Castor raised his shoulders. “Maybe not. Romulus knows he’ll never be able to find you if he’s twenty-four hours behind. The chances are he’ll try to break out of here before then.”
“Certainly he will. I’m counting on it. He’ll want to chase me as soon as possible… and that’s my advantage.”
Castor frowned. “I don’t see how.”
“What I told that idiot on the phone is true. Nobody’s better than Romulus. Except myself. And the two of you. I supervised his training. I can outguess him. The mistake I made from the start was delegating other men to do my work.”
“But you ordered a team to seal off the valley.”
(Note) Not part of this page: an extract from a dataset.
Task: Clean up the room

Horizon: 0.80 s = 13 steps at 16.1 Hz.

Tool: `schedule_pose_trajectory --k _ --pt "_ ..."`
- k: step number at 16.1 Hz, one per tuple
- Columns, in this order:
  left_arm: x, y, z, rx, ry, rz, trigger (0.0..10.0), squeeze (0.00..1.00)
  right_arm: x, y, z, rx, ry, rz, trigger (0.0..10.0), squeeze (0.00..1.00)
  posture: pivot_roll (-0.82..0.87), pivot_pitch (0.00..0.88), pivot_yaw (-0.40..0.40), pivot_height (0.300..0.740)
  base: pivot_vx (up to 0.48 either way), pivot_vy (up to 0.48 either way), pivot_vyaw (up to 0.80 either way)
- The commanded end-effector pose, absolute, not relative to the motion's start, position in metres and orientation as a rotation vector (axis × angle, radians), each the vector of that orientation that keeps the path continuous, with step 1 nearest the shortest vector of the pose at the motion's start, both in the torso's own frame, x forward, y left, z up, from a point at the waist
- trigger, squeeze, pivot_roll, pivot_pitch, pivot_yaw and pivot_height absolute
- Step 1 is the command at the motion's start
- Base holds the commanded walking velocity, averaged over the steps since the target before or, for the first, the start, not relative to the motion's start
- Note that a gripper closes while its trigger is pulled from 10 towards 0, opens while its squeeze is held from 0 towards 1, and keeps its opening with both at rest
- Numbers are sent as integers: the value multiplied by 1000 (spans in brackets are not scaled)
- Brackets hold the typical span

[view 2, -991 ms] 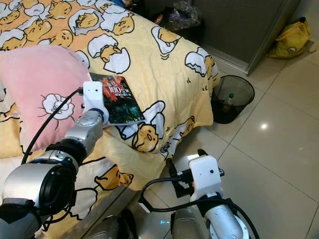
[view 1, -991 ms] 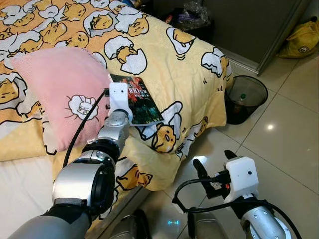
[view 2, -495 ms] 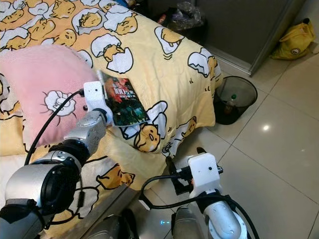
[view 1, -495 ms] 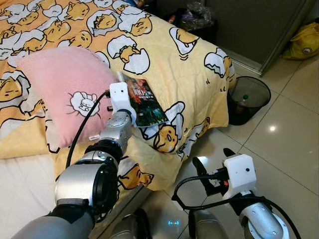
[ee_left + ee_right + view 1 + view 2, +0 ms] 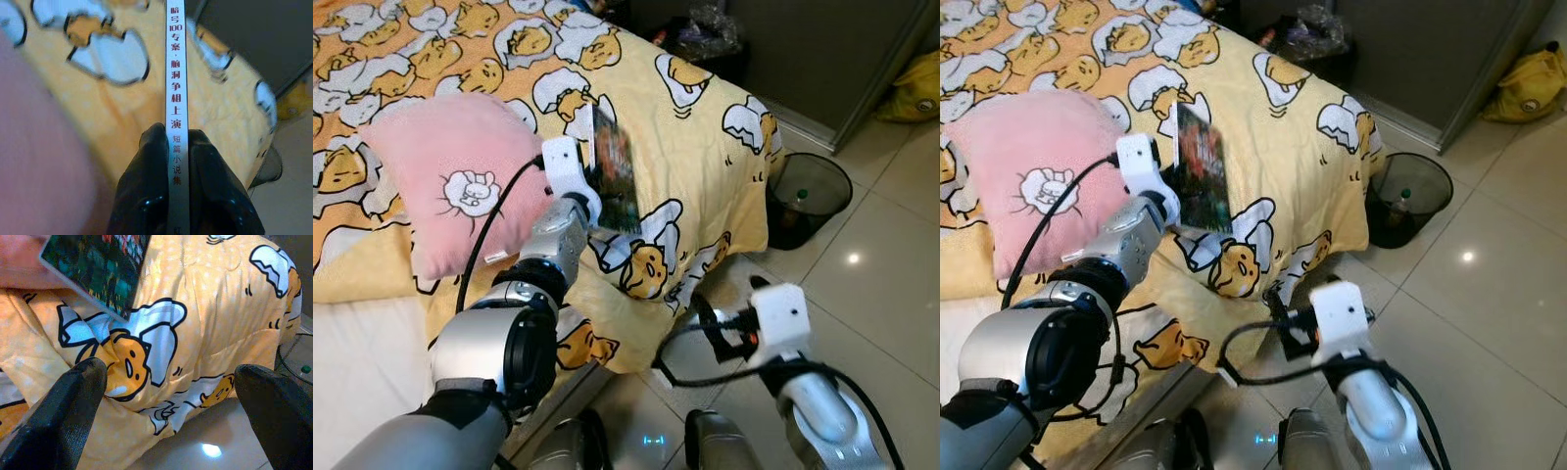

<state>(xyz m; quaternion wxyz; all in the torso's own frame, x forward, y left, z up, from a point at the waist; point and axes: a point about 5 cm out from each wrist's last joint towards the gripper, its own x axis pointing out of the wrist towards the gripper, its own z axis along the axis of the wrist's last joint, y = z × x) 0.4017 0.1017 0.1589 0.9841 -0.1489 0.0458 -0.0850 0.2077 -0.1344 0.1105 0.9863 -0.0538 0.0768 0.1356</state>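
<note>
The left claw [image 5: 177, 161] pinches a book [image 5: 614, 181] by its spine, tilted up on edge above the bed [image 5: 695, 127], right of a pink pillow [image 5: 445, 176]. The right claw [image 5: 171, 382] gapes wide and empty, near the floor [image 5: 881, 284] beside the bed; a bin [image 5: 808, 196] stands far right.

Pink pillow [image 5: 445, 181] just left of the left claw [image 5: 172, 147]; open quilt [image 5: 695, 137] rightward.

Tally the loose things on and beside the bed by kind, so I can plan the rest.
Book, held in the left gripper: 1
Pink pillow on the bed: 1
Black waste bin on the floor: 1
Yellow bag on the floor: 1
Total: 4
</note>
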Motion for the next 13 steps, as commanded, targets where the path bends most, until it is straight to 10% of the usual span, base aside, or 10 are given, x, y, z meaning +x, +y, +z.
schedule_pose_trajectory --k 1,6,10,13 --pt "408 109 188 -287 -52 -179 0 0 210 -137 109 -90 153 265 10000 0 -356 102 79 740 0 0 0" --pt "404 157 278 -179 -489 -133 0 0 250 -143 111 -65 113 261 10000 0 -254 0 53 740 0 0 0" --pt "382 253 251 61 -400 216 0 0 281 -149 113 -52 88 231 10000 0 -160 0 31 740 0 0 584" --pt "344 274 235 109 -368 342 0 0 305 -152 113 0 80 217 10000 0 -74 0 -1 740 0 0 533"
Eliot nodded. “Romulus expects me to do that. If I didn’t provide a distraction, he’d sense the greater trap. Of course, the team might get lucky and kill him.” He pursed his wrinkled lips, musing. “I doubt it, though. The wilderness is his home. If he leaves the way he came in, even a thousand men couldn’t watch every outlet through the mountains.”
Castor brightened. “In that case, though, we’d be protected. Going through the mountains takes time. He’d still be far behind us. He couldn’t catch up.”
“And that’s why he’ll choose another way.”
Castor’s bright look darkened, his frown returning. “But what way is that? And how can we stop him?”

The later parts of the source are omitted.